Nesses casos de prestações de saúde não padronizadas, parece que não há como evitar a formação do litisconsórcio passivo necessário entre os três entes públicos, haja vista a competência constitucional comum de cuidar da saúde (artigo 23, II, e 196, ambos da CF/1988). Esses casos são os mais complexos. A União/Ministério da Saúde, órgão central do sistema e a quem está ligada a Conitec, precisa ter a chance de defender as razões pelas quais entende indevida a incorporação (considerações de eficácia, segurança ou de custo-efetividade?), os motivos pelos quais acredita não ser o caso de fornecer tal prestação de saúde ao autor da demanda (cidadão assistido pela Defensoria Pública ou Ministério Público).
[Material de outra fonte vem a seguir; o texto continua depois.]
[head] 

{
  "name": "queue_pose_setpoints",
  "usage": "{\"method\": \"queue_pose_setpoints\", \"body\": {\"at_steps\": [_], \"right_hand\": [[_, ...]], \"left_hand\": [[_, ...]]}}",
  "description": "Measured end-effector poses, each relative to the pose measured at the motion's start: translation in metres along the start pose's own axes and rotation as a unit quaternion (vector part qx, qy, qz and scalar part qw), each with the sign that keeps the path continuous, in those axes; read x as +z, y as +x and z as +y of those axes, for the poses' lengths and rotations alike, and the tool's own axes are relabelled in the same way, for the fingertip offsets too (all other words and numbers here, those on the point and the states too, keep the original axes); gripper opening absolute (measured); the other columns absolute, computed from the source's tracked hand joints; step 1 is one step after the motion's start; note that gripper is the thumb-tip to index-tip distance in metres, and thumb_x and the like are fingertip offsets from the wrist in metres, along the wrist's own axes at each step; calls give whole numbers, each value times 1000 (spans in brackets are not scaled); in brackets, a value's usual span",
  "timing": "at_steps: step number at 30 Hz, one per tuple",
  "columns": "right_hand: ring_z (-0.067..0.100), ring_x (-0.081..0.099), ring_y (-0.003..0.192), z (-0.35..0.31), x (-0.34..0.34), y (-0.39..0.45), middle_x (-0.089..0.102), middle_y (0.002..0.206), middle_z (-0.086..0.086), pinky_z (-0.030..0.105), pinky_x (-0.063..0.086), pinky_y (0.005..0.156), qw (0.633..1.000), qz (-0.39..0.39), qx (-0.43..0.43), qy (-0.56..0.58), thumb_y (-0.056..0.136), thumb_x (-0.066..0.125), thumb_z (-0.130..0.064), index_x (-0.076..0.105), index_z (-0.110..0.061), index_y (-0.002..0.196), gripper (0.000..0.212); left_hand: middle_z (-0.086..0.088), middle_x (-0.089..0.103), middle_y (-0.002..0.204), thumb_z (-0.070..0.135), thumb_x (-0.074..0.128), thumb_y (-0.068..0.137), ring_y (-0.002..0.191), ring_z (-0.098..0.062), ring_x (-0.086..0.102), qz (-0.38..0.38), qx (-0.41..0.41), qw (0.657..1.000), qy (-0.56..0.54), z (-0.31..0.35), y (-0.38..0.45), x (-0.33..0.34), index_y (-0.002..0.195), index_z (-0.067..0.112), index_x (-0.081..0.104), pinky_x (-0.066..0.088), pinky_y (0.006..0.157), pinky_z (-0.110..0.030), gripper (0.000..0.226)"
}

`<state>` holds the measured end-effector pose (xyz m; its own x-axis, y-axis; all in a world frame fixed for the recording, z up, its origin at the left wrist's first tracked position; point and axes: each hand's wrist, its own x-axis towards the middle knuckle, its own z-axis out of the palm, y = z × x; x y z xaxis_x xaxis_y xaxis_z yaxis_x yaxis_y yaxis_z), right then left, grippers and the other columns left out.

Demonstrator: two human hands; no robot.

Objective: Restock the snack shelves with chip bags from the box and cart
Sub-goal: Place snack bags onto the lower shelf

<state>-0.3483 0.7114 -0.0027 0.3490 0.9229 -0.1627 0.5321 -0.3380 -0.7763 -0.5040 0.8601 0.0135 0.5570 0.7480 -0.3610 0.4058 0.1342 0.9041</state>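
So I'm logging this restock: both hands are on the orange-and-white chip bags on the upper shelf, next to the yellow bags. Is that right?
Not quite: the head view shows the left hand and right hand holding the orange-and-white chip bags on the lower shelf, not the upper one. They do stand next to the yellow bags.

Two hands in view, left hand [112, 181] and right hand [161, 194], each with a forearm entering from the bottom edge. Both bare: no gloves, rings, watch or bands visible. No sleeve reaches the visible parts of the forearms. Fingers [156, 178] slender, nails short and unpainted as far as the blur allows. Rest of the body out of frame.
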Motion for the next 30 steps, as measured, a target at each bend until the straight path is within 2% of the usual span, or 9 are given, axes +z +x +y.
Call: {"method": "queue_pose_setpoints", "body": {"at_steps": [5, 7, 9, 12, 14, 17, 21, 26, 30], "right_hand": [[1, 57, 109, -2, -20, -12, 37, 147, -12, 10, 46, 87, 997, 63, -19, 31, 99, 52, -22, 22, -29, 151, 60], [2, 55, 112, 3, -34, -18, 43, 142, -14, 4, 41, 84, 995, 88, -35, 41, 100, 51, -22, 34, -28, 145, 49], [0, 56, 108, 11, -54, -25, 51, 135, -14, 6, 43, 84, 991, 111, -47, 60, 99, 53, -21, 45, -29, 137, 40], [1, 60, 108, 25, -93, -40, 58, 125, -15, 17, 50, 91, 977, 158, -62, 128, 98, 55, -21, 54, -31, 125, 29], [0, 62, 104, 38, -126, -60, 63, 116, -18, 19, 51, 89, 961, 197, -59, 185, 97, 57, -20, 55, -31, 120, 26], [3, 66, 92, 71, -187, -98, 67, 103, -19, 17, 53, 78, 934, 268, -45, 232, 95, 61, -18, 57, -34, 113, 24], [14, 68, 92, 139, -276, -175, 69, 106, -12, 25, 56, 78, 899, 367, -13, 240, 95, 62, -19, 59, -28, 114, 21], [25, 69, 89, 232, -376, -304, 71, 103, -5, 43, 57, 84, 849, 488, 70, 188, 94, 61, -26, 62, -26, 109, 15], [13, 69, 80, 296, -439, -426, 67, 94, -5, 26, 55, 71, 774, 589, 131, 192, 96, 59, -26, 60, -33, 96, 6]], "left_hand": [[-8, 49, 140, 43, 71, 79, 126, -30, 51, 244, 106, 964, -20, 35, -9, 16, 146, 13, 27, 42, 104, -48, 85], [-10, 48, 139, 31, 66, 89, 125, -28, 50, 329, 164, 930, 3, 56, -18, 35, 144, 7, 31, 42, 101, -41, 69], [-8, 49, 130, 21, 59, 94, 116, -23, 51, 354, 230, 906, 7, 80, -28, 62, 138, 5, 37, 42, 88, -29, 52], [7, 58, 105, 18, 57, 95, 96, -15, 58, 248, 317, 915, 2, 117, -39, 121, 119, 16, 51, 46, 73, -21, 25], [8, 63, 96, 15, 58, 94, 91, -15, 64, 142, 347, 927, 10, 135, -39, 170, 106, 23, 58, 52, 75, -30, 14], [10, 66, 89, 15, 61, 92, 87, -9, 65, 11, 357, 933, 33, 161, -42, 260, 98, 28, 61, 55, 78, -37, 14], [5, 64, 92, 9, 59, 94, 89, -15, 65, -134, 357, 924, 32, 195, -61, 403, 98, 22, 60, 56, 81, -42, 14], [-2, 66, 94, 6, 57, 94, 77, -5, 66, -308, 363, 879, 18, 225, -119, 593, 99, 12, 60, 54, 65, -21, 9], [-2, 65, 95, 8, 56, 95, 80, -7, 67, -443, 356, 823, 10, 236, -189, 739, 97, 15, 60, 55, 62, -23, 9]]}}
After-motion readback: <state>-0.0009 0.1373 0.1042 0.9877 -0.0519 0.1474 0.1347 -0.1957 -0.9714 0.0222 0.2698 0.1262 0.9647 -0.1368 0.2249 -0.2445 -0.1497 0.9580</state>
Não se pode admitir que o autor da ação continue livremente a escolher contra quem litigar, permitindo-se que exclua a União da discussão e de sua responsabilidade constitucional. Também não se pode aceitar que o Estado-membro e/ou o município sejam obrigados a sozinhos arcarem com tal custo, quando for o caso (STA 175 e Tema 106 do STJ [3]  indispensabilidade da prestação no caso concreto), ficando a União isenta de responsabilidade.
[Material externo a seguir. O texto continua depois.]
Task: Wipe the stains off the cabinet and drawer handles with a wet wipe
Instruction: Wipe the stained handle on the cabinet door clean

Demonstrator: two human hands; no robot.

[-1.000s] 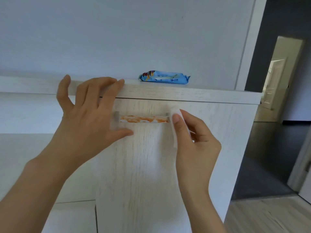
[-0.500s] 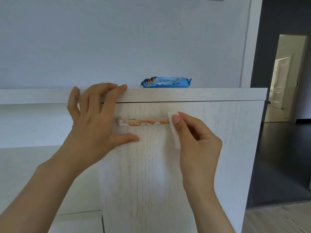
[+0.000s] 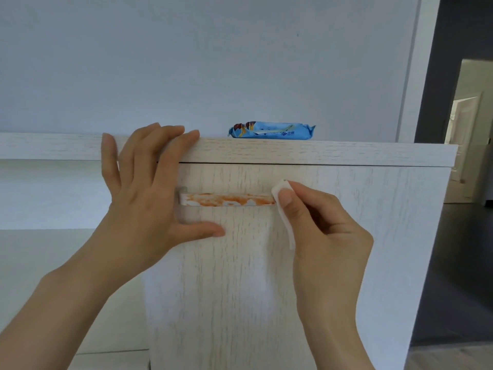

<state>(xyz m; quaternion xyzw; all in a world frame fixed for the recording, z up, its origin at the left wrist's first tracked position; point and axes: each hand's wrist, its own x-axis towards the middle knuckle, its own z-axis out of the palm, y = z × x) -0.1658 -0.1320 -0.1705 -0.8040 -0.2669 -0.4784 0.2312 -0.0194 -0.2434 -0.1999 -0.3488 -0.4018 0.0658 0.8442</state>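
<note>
Wet wipe (image 3: pixel 280 192) unmoved — handle (image 3: pixel 229 200) stained

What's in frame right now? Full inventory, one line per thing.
handle: 1, pale bar smeared with orange stains, across the upper cabinet front.
wet wipe: 1, white, folded, at the handle's right end, hanging down from it.
cabinet: 1, whitewashed wood grain, centre to right.
wipes pack: 1, blue, lying on the cabinet top against the wall.
wall: 1, pale blue-grey, behind the cabinet.
doorway: 1, lit, far right.
left hand: 1, fingers spread, on the cabinet's top edge, thumb on the front.
right hand: 1, pinches the wet wipe against the handle.
</note>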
Se a prestação pleiteada não foi incorporada ao SUS e se a responsabilidade é comum/solidária, não se mostra correto impor apenas a um ou alguns dos entes o ônus de custeá-la, quando preenchidos os requisitos. E o ponto crucial da discussão é: como distribuir o encargo financeiro pelo custeio de prestações não padronizadas, nos casos em que forem concedidas em juízo por se revelarem necessárias? Entendo que dividir essa despesa em partes iguais entre os três entes pode onerar bastante os municípios, entes financeiramente mais frágeis do sistema. Talvez, até que o assunto receba disciplina legal específica, a União deva arcar com 45%, o Estado-Membro com 35% e a municipalidade deva custear 20% do valor, ficando-lhes assegurado o direito de fazer as compensações administrativas que entenderem oportunas para o fechamento das contas. Tal distribuição poderá ser alterada se de modo diverso for pactuado na Comissão Intergestores Tripartite.

Quanto ao direcionamento do cumprimento da obrigação nessas hipóteses de concessão judicial de prestações que estão fora do protocolo oficial, acredita-se que a ordem deva ser dirigida ao ente público que tem responsabilidade para o fornecimento de prestações similares à concedida pelo Juízo, segundo as diretrizes contidas na Portaria de Consolidação GM/MS nº 02/2017. Noutras palavras, se se tratar de medicamento que não foi incorporado porque já existem similares no grupo 1, a responsabilidade seria da União. Se se tratar de medicamentos que possuem similares nos demais grupos, deverão ser observadas as premissas de responsabilidade já definidas, o que até facilitará o cumprimento da ordem judicial.

Mesmo nos casos em que se pleiteia medicamentos sem registro na Anvisa, haverá de se seguir as balizas acima sugeridas e as fixadas na tese do Tema 500 da Corte Suprema [4]. Ainda, nos casos em que se postular uma prestação de saúde padronizada para uso fora da bula (prescrição off label), hipótese que não é tão comum, parece sensato que se deva seguir as diretrizes do item “c”, acima idealizadas, a fim de que o custo, naquele caso concreto, seja convenientemente distribuído entre os entes públicos que integram o SUS.

Enfim, o propósito destas breves reflexões é apenas compartilhar ideias voltadas à resolução adequada de um sério problema, que reclama enfrentamento/tratamento mais alinhado com a organização e gestão descentralizada do SUS, não se obstando, ainda, o acesso à justiça por parte daqueles que residem onde não está instalada uma vara da Justiça Federal. É claro que as sugestões acima estão sujeitas a críticas, porém se pretendeu, de forma franca e consistente, contribuir para o debate voltado à solução das questões à luz da lei e da realidade vivenciada no interior do país [5].

Flávio da Silva Andrade é juiz federal da Turma Recursal dos Juizados Especiais Federais em Uberlândia/MG, doutor e mestre em Direito pela UFMG.